WORK INSTRUCTIONS |
Check every line of the material below for the string "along", and return the ones that have it.

*** Opening DATA ***

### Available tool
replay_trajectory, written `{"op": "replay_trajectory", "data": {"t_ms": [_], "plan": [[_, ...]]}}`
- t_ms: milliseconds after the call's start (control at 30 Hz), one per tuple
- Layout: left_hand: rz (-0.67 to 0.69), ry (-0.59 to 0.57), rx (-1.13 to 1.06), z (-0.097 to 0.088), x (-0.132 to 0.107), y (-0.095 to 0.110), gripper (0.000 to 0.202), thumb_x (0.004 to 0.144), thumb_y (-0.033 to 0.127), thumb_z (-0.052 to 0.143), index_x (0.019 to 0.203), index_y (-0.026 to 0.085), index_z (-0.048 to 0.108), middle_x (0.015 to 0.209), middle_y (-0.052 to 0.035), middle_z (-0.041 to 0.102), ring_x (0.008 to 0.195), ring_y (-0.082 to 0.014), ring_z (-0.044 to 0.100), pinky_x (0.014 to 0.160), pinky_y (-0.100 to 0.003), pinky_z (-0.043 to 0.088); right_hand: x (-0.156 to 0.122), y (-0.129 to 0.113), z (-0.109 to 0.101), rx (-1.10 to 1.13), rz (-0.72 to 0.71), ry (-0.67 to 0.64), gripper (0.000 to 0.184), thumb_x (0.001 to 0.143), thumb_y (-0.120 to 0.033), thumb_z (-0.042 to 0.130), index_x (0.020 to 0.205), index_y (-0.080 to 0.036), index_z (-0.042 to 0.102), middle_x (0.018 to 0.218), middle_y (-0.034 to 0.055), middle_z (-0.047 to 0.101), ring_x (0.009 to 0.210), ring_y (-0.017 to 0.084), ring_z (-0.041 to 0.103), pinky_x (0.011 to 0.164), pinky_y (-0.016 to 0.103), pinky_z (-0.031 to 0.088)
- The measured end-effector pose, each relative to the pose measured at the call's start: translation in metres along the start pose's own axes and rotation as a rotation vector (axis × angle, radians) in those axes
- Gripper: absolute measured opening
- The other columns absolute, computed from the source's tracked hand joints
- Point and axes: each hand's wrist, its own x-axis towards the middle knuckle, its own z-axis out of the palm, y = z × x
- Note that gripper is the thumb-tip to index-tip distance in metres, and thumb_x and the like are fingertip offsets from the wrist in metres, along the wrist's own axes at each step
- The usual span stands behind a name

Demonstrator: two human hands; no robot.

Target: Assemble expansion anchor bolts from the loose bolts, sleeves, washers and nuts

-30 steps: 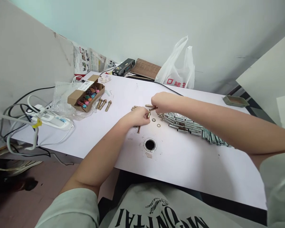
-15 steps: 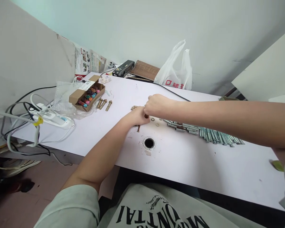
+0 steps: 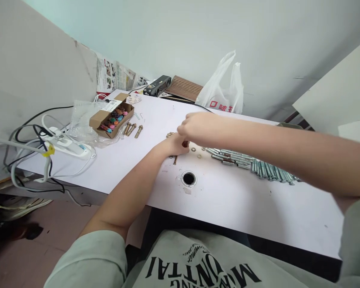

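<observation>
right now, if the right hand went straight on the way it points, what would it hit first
Probably the loose brass bolts just past the right hand, then the cardboard box farther left. How high the hand is above the table is unclear.

We look from one camera worn on the head, above the near edge of the table (image 3: 258, 208), facing forward and down. Our shirt (image 3: 198, 268) fills the bottom of the frame, close under the lens. Both forearms run out to the left hand (image 3: 174, 145) and right hand (image 3: 195, 126), which meet mid-table. The far wall (image 3: 180, 40) closes the top. The view is rolled, so the table's near edge slopes down to the right, and the floor (image 3: 33, 248) shows near left.
</observation>
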Motion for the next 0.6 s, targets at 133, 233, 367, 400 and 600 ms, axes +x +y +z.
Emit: {"op": "replay_trajectory", "data": {"t_ms": [133,233,367,400,600], "plan": [[0.064,-0.047,0.056,-0.002,-0.003,0.000,0.003,0.066,0.020,0.062,0.068,0.019,0.061,0.067,-0.0023,0.064,0.065,-0.0158,0.058,0.061,-0.027,0.042,-0.024,0.031,0.008,0.466,0.110,0.270,0.019,0.077,-0.034,0.074,0.086,-0.017,0.074,0.075,0.0051,0.068,0.073,0.018,0.061,0.063,0.028,0.043],[0.066,-0.069,0.053,-0.003,-0.003,0.001,0.013,0.064,0.019,0.062,0.077,0.019,0.064,0.069,-0.0002,0.065,0.065,-0.0145,0.059,0.060,-0.025,0.042,-0.026,0.047,0.042,0.823,0.227,0.305,0.027,0.074,-0.040,0.076,0.083,-0.014,0.074,0.069,0.0050,0.068,0.055,0.011,0.053,0.050,0.025,0.036],[0.082,-0.070,0.013,-0.006,-0.005,0.003,0.027,0.066,0.022,0.062,0.093,0.019,0.064,0.065,0.0024,0.063,0.061,-0.0131,0.058,0.058,-0.023,0.042,-0.015,0.053,0.079,0.993,0.260,0.348,0.030,0.075,-0.041,0.074,0.086,-0.013,0.075,0.068,0.0047,0.070,0.048,0.007,0.046,0.048,0.023,0.034],[0.087,-0.070,0.000,-0.007,-0.006,0.004,0.023,0.068,0.024,0.061,0.091,0.020,0.064,0.063,0.0028,0.061,0.058,-0.0125,0.056,0.057,-0.023,0.041,-0.011,0.053,0.084,1.001,0.261,0.351,0.032,0.075,-0.042,0.074,0.086,-0.012,0.075,0.069,0.0051,0.070,0.049,0.007,0.046,0.048,0.023,0.035],[-0.004,-0.075,-0.073,-0.007,-0.007,0.001,0.023,0.074,0.031,0.058,0.060,0.020,0.044,0.053,0.0038,0.046,0.050,-0.0082,0.042,0.050,-0.023,0.032,0.001,0.057,0.099,0.947,0.274,0.355,0.036,0.074,-0.047,0.073,0.085,-0.013,0.078,0.070,0.0048,0.071,0.056,0.010,0.052,0.053,0.023,0.038]]}}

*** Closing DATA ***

RESPONSE BELOW |
- The measured end-effector pose, each relative to the pose measured at the call's start: translation in metres along the start pose's own axes and rotation as a rotation vector (axis × angle, radians) in those axes
- Note that gripper is the thumb-tip to index-tip distance in metres, and thumb_x and the like are fingertip offsets from the wrist in metres, along the wrist's own axes at each step

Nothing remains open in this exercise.